Copy the listing exactly, please, and keep every picture out of it.

-- Opening Marker --

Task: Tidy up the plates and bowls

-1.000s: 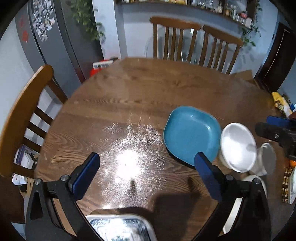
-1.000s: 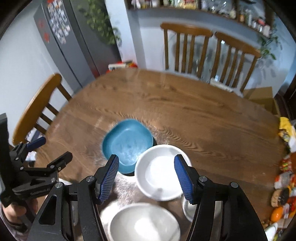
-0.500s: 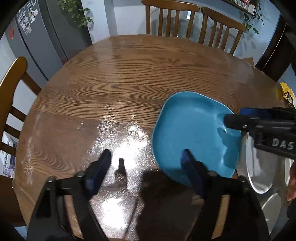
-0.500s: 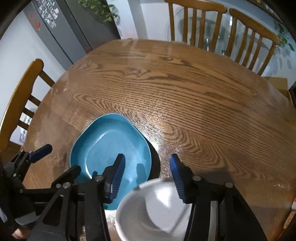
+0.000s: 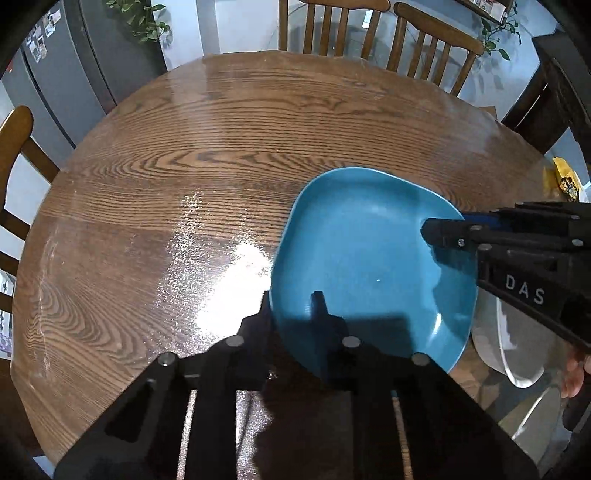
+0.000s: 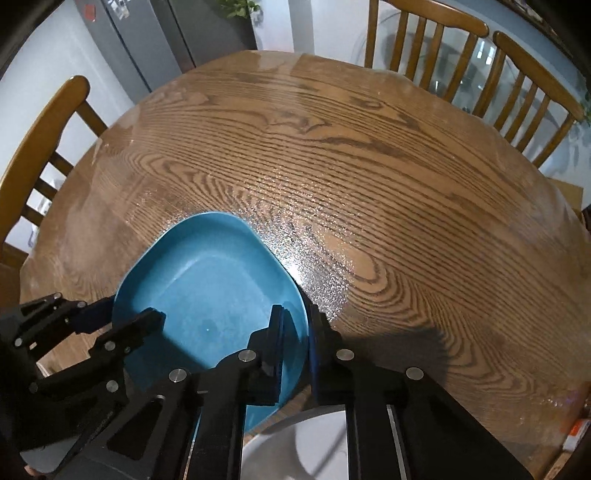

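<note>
A blue square-ish plate (image 5: 365,258) lies on the round wooden table (image 5: 207,147); it also shows in the right wrist view (image 6: 210,291). My left gripper (image 5: 291,310) is shut on the plate's near left rim. My right gripper (image 6: 295,325) is shut on the plate's right rim and shows in the left wrist view (image 5: 447,230). A white bowl (image 5: 506,350) sits to the right of the plate, partly hidden under the right gripper. Another white dish (image 6: 306,443) lies below my right gripper.
Wooden chairs stand around the table: two at the far side (image 5: 369,29) and one at the left (image 6: 40,129). A grey fridge (image 5: 74,62) stands at the back left. Snack packets (image 5: 565,177) lie past the table's right edge.
Both grippers moved in on the blue plate and closed on its rims, left on the near left edge, right on the right edge. The white bowl slipped out of the right gripper's view.
</note>
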Demonstrator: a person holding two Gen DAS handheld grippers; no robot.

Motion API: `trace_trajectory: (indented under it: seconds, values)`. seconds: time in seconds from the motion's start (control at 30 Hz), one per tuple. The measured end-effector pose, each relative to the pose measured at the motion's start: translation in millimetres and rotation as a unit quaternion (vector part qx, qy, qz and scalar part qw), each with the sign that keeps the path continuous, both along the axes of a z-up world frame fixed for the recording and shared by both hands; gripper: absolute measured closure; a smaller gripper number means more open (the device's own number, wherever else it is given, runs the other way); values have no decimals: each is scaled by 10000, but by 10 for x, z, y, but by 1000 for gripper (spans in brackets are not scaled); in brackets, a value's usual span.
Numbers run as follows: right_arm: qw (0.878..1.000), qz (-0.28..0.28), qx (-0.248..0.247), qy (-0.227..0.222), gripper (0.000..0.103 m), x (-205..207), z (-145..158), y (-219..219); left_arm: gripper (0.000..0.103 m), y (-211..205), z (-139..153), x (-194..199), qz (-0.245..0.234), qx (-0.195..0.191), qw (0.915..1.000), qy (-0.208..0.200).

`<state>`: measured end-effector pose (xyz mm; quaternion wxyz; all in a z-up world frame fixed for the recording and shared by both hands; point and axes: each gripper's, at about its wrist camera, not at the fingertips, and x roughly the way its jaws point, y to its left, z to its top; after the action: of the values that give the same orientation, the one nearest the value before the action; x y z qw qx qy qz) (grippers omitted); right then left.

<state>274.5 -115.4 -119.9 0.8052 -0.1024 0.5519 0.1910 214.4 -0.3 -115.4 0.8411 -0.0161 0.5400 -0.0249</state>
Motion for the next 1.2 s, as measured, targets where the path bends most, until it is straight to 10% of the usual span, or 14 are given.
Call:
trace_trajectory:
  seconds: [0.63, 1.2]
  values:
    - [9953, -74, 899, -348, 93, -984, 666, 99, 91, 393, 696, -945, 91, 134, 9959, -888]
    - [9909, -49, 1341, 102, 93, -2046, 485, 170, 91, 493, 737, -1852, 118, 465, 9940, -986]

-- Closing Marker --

TASK RESULT
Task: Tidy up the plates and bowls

-1.000s: 
-1.000s: 
-0.500s: 
-0.500s: 
+0.000s: 
+0.000s: 

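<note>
A blue square-ish plate (image 5: 365,258) lies on the round wooden table (image 5: 207,147); it also shows in the right wrist view (image 6: 210,291). My left gripper (image 5: 291,310) is shut on the plate's near left rim. My right gripper (image 6: 295,325) is shut on the plate's right rim and shows in the left wrist view (image 5: 447,230). A white bowl (image 5: 506,350) sits to the right of the plate, partly hidden under the right gripper. Another white dish (image 6: 306,443) lies below my right gripper.
Wooden chairs stand around the table: two at the far side (image 5: 369,29) and one at the left (image 6: 40,129). A grey fridge (image 5: 74,62) stands at the back left. Snack packets (image 5: 565,177) lie past the table's right edge.
Both grippers moved in on the blue plate and closed on its rims, left on the near left edge, right on the right edge. The white bowl slipped out of the right gripper's view.
</note>
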Demonstrator: a person holding two Gen DAS handheld grippers; no robot.

Motion API: `trace_trajectory: (indented under it: seconds, values)`. seconds: time in seconds from the motion's start (control at 30 Hz), one per tuple. The measured end-effector pose, each relative to the pose measured at the motion's start: translation in millimetres and rotation as a unit quaternion (vector part qx, qy, qz and scalar part qw), each with the sign that keeps the path continuous, both along the axes of a z-up world frame fixed for the recording and shared by both hands; gripper: absolute measured closure; a smaller gripper number means more open (the device's own number, wherever else it is given, runs the other way); values have no decimals: each is scaled by 10000, but by 10 for x, z, y, but by 1000 for gripper (spans in brackets are not scaled); in brackets, a value's usual span.
Numbers run as follows: right_arm: qw (0.878..1.000), qz (-0.28..0.28), qx (-0.248..0.247), qy (-0.227..0.222), gripper (0.000..0.103 m), x (-205..207), z (-145..158), y (-219..219); left_arm: gripper (0.000..0.103 m), y (-211..205), z (-139..153), x (-194..199), qz (-0.245..0.234), qx (-0.195..0.191), qw (0.915..1.000), qy (-0.208..0.200).

`<state>`: measured end-effector pose (xyz mm; quaternion wxyz; all in a z-up world frame fixed for the recording and shared by both hands; point and axes: each gripper's, at about its wrist camera, not at the fingertips, and x roughly the way its jaws point, y to its left, z to its top; after the action: of the values that give the same orientation, the one nearest the value before the action; x y z qw qx qy qz) (grippers omitted); right then left.

<state>274.5 -115.4 -119.9 0.8052 -0.1024 0.5519 0.1910 214.4 -0.3 -115.4 0.8411 -0.0161 0.5400 -0.0249</state>
Motion for the next 1.2 s, as measured, targets where the path bends most, until it is straight to 10% of the usual span, or 14 are given.
Call:
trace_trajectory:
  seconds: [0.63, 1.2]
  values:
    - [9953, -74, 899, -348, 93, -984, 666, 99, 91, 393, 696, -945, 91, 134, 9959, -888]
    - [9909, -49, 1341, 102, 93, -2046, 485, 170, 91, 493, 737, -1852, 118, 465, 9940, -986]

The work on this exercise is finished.